[[ Dataset excerpt, beginning ]]

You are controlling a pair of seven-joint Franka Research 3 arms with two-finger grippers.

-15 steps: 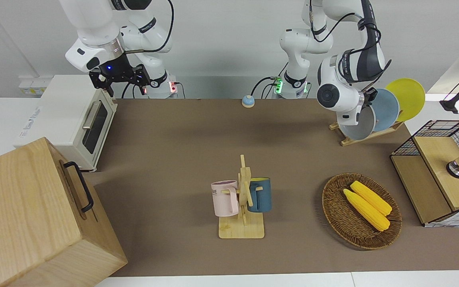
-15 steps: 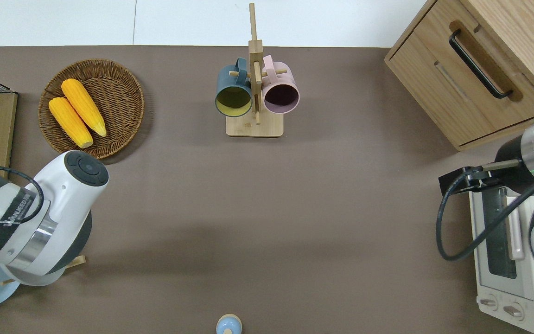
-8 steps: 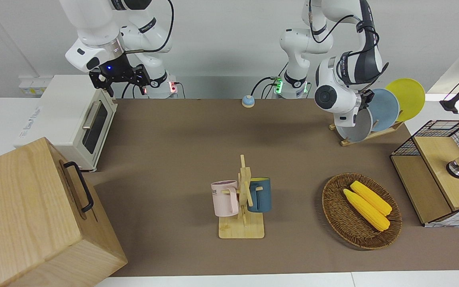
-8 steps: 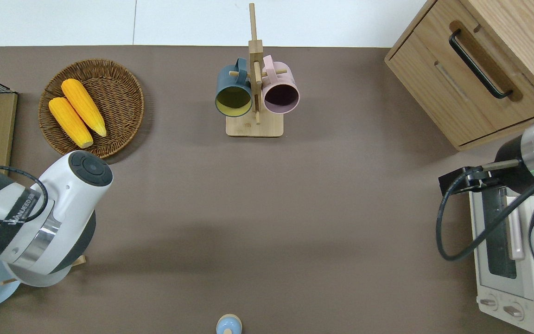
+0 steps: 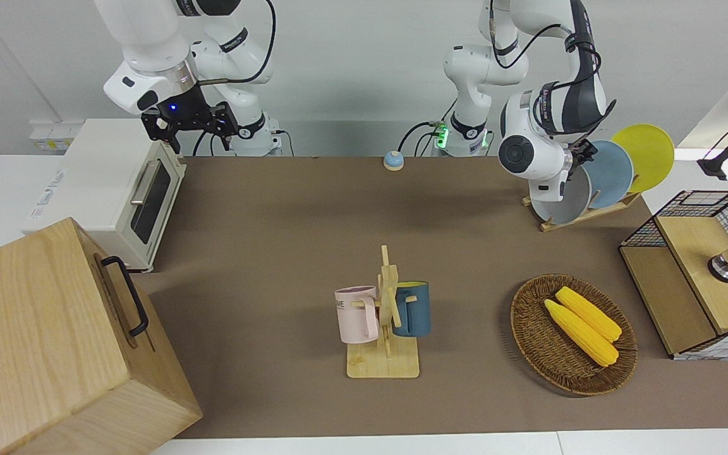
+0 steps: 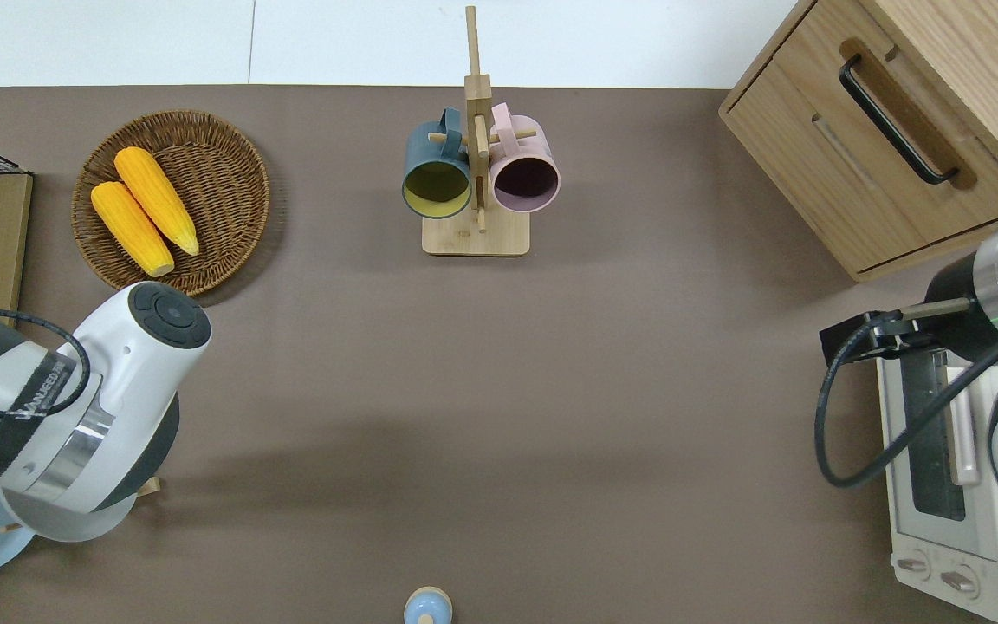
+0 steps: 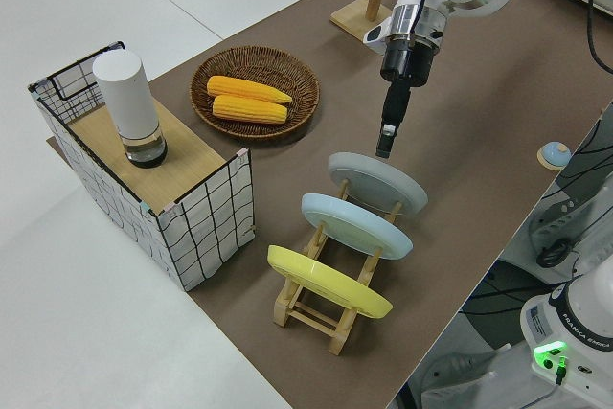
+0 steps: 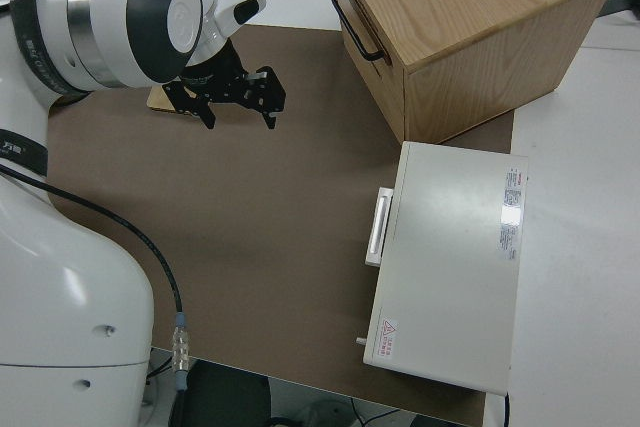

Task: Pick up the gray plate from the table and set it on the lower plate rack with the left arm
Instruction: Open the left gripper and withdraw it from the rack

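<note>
The gray plate (image 5: 567,201) (image 7: 378,182) leans in the slot of the lower plate rack (image 5: 582,217) (image 7: 308,306) that lies nearest the table's middle, beside a light-blue plate (image 7: 356,225) and a yellow plate (image 7: 329,282). My left gripper (image 5: 582,153) (image 7: 384,146) points down at the gray plate's upper rim. I cannot tell whether it touches the rim. In the overhead view the left arm hides the gripper, and only an edge of the gray plate (image 6: 74,525) shows. The right arm is parked, with its gripper (image 8: 236,97) open.
A wicker basket (image 5: 531,335) with two corn cobs lies farther from the robots than the rack. A wire-sided wooden box (image 7: 163,198) stands at the left arm's end. A mug stand (image 5: 384,328), a toaster oven (image 5: 117,189) and a wooden drawer cabinet (image 5: 48,341) are also on the table.
The left arm's wrist has shifted slightly toward the table's middle, and a little more of the gray plate shows under it. The right arm has not moved.
</note>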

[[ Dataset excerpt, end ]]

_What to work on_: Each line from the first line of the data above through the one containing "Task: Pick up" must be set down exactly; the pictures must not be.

_Problem solution_:
You are controlling a pair of seven-joint Franka Research 3 arms with two-finger grippers.

-15 steps: 
-15 steps: 
-8 steps: 
-8 steps: 
+0 steps: 
+0 steps: 
+0 steps: 
+0 steps: 

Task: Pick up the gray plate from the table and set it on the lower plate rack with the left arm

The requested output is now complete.